→ WHAT IS NEEDED: Going through the data below, tally every line where the string "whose" occurs, then give only the tally.

Collected data entries:
┄┄┄┄┄┄┄┄┄┄

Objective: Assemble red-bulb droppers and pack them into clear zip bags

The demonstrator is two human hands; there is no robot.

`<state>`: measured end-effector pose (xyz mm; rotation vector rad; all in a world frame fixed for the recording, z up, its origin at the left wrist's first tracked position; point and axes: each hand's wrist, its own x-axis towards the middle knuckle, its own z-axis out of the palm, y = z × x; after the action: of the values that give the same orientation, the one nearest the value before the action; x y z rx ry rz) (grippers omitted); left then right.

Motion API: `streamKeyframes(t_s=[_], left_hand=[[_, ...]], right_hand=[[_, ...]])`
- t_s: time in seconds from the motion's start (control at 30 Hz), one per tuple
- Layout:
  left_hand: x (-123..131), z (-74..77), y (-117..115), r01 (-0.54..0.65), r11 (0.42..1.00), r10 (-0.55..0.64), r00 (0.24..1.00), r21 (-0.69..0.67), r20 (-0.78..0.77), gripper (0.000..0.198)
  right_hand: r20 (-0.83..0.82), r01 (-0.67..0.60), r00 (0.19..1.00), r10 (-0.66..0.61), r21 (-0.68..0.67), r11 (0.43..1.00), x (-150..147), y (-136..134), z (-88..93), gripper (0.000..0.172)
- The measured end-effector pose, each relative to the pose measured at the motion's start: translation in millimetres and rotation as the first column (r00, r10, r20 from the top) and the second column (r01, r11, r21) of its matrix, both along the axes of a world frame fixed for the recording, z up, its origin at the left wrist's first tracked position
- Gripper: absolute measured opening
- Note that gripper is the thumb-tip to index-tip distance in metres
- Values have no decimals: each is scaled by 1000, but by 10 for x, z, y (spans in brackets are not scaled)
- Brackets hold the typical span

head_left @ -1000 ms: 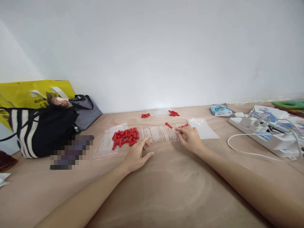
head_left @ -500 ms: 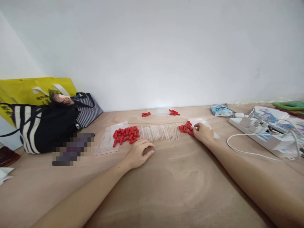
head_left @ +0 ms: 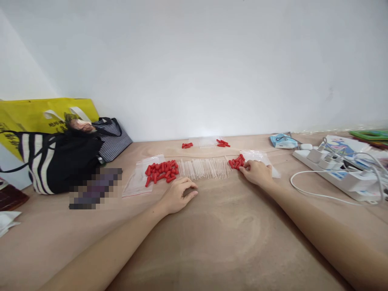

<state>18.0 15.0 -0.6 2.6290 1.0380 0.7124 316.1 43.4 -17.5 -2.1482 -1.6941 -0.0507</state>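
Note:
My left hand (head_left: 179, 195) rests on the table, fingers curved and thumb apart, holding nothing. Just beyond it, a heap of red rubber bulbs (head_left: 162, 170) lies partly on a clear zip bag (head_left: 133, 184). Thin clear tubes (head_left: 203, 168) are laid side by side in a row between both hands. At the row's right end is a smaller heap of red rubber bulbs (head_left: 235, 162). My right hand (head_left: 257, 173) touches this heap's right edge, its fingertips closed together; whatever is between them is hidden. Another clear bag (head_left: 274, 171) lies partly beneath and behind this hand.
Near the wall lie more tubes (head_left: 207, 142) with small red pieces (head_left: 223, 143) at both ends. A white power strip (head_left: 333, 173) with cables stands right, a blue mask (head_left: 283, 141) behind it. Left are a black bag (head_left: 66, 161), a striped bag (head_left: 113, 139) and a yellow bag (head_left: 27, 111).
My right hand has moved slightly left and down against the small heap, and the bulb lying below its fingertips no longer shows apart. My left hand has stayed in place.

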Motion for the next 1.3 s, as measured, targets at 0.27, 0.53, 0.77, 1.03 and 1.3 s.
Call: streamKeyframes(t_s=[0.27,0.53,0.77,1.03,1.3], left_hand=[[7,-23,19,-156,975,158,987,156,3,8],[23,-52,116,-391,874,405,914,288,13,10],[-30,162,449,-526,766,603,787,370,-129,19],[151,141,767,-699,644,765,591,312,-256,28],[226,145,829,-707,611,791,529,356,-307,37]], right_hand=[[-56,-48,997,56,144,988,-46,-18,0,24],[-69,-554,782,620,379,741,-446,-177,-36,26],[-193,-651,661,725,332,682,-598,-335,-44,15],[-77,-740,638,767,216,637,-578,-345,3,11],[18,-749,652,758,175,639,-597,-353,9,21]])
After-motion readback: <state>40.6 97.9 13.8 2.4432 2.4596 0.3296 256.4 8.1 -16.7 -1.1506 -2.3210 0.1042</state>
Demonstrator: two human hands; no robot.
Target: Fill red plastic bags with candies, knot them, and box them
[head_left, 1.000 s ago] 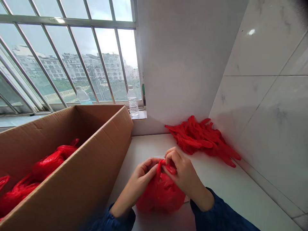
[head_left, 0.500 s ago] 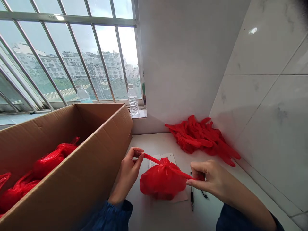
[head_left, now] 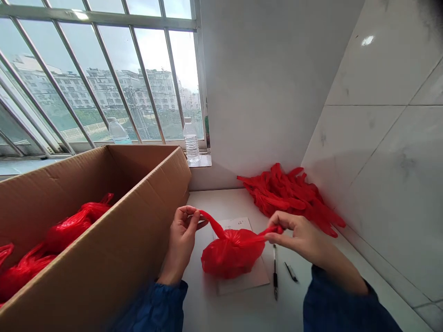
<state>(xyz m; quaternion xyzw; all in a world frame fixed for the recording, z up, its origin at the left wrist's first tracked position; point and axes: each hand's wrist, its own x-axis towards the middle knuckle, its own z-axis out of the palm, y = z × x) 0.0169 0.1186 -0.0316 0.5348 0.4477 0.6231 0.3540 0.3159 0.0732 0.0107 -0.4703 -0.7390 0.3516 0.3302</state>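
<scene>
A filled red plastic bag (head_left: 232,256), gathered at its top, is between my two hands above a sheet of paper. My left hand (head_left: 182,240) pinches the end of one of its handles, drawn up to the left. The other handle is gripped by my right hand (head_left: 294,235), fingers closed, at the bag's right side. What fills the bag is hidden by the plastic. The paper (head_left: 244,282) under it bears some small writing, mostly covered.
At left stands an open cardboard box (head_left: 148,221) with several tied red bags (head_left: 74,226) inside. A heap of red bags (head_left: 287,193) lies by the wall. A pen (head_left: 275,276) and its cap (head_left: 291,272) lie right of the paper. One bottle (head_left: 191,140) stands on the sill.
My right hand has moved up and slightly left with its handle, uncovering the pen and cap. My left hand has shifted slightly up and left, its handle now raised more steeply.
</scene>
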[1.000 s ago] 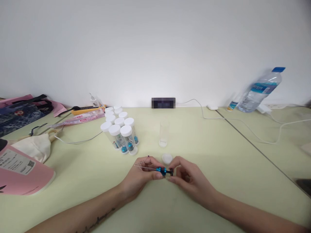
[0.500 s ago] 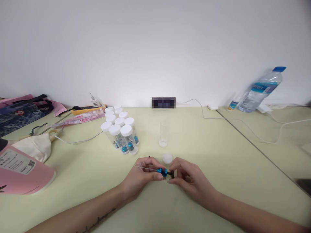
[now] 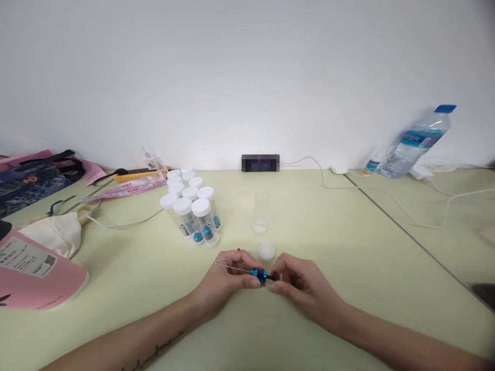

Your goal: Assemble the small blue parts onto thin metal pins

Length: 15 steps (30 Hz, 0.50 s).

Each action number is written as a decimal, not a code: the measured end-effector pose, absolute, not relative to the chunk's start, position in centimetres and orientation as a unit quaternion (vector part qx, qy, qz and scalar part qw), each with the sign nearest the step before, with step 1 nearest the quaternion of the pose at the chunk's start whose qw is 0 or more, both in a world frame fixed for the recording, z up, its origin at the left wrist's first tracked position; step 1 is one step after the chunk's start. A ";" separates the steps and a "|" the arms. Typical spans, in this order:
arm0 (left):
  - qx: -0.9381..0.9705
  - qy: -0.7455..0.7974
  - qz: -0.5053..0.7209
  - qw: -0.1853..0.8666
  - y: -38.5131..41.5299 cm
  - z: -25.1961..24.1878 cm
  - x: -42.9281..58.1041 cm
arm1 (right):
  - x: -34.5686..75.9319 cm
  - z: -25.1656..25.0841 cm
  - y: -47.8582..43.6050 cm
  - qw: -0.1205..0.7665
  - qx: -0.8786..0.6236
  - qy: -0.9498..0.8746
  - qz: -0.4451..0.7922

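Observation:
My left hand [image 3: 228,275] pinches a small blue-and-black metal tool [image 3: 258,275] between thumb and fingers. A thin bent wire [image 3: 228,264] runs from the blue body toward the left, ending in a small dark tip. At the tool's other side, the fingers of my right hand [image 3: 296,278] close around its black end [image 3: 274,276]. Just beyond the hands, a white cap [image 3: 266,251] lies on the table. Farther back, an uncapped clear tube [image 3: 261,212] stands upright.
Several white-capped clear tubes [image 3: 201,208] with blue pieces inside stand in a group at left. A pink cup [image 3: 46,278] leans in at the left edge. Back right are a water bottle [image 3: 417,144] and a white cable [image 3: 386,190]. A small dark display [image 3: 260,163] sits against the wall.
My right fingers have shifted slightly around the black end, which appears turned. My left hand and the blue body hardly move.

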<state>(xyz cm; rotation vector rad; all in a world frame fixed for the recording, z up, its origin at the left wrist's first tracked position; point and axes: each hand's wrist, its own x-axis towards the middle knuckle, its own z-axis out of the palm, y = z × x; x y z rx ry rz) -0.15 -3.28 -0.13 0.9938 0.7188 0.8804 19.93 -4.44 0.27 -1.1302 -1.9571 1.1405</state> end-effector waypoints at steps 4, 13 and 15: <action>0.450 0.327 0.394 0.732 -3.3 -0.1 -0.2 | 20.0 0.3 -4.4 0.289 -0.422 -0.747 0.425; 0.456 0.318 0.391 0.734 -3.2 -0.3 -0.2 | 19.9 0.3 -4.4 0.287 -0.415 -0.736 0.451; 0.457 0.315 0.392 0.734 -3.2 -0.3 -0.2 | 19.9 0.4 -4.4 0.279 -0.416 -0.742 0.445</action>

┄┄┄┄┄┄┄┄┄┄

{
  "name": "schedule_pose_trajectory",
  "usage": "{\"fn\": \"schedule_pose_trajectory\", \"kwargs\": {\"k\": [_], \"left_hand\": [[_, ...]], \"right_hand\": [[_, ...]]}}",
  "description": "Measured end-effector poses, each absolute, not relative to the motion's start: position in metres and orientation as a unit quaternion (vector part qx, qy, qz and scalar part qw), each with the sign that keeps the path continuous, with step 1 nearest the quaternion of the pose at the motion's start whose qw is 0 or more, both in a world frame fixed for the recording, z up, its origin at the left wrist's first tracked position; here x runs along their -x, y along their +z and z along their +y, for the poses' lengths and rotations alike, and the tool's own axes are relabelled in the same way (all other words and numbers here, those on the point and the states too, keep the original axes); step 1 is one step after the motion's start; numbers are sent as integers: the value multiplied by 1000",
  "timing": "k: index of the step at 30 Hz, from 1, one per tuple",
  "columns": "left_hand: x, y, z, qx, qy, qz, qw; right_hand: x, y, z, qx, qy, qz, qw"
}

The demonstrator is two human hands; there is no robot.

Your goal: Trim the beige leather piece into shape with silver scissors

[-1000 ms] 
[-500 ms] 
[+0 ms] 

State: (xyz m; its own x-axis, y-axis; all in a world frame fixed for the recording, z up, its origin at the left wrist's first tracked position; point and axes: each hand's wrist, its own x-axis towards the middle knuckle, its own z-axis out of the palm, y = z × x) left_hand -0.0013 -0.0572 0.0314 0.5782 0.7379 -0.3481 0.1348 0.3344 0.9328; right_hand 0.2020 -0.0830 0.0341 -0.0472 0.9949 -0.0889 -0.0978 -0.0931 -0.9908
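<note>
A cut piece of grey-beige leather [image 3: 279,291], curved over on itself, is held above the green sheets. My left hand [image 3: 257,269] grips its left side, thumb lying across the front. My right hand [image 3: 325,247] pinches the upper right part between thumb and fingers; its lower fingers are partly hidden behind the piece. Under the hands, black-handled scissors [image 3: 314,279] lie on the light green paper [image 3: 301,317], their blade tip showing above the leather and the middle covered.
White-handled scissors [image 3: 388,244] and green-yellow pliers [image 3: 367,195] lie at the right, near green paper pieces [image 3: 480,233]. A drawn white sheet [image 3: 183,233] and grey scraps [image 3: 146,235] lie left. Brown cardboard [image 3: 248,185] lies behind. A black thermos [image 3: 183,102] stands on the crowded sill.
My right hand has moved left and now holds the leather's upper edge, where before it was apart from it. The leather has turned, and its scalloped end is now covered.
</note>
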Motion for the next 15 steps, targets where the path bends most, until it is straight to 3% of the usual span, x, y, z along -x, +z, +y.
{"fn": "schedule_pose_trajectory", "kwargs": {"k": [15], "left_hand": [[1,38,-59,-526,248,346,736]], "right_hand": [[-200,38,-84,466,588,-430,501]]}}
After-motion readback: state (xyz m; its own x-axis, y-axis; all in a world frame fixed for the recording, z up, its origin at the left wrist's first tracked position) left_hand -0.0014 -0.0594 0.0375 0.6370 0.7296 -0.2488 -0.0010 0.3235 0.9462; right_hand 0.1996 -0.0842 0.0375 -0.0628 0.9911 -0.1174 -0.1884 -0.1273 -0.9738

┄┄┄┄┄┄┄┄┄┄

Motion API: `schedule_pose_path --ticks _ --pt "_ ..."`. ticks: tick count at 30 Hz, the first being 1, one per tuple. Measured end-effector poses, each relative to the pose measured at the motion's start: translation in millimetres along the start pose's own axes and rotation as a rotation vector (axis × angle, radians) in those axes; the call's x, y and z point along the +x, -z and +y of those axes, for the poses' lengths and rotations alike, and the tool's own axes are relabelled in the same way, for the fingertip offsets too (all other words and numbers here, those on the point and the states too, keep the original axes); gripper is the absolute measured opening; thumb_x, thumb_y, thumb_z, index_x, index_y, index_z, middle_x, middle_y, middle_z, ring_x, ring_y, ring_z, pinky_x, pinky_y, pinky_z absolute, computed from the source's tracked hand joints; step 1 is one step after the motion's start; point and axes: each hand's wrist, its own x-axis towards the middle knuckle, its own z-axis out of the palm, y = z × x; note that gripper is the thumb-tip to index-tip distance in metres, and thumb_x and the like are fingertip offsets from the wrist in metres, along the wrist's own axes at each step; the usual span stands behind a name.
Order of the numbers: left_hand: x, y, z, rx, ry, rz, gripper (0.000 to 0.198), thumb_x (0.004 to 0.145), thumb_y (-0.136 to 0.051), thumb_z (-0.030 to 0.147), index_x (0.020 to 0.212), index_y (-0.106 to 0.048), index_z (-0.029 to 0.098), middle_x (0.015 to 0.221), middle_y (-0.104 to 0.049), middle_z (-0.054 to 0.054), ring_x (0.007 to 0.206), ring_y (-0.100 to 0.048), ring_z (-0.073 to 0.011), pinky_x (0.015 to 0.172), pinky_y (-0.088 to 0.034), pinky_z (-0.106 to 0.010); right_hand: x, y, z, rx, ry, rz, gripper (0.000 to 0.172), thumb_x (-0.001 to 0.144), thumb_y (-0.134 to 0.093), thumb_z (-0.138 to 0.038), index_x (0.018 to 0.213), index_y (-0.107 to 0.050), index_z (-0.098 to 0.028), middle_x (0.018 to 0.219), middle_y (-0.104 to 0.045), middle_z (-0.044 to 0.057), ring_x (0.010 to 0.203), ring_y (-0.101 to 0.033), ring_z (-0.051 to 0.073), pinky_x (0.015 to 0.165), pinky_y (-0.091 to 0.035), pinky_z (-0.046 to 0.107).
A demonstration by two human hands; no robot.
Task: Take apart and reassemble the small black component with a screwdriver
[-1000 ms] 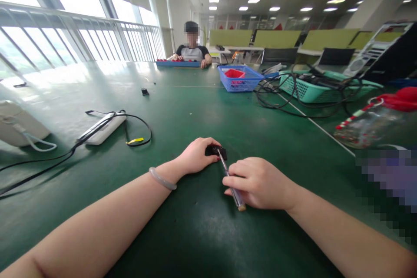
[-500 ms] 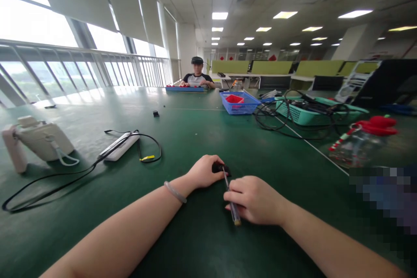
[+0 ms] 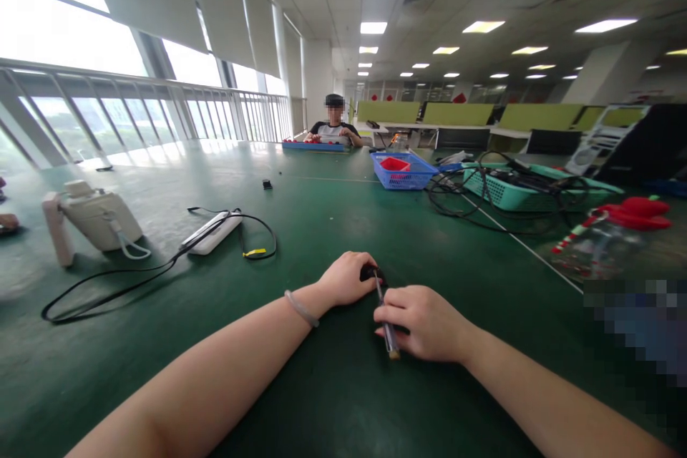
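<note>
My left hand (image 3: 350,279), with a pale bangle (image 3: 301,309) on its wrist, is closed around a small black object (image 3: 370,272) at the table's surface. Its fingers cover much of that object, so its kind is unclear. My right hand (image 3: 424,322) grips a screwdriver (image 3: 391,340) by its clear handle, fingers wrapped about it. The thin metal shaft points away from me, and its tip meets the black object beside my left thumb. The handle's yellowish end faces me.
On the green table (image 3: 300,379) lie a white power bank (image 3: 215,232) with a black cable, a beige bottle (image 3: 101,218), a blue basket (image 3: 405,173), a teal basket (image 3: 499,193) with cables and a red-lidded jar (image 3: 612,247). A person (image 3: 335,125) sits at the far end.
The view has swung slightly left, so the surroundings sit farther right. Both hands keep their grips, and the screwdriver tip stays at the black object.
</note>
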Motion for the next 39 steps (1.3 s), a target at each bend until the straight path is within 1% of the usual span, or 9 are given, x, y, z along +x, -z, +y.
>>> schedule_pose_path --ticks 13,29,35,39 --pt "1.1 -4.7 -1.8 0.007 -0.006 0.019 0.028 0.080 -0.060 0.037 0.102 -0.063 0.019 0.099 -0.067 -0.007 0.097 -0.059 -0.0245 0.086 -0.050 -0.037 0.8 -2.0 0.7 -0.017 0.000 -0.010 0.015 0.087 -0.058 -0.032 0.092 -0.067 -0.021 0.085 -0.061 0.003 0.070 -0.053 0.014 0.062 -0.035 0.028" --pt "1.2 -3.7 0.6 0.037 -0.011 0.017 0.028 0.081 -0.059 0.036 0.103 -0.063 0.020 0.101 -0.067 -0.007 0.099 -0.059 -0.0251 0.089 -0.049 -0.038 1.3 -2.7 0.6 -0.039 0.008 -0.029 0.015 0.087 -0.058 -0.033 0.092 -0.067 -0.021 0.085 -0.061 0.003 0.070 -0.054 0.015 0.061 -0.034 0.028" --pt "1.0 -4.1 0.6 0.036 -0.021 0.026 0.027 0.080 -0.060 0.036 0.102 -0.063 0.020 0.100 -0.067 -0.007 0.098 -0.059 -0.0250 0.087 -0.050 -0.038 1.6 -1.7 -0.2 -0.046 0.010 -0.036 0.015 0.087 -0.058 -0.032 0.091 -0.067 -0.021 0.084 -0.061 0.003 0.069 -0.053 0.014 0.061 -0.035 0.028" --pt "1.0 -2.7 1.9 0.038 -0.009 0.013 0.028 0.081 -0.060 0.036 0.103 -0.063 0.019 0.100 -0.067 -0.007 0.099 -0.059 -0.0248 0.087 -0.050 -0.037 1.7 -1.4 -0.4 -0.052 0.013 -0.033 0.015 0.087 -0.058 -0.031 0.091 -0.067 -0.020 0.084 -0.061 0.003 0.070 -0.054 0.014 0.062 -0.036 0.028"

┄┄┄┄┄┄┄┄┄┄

→ FINISHED EXERCISE: 2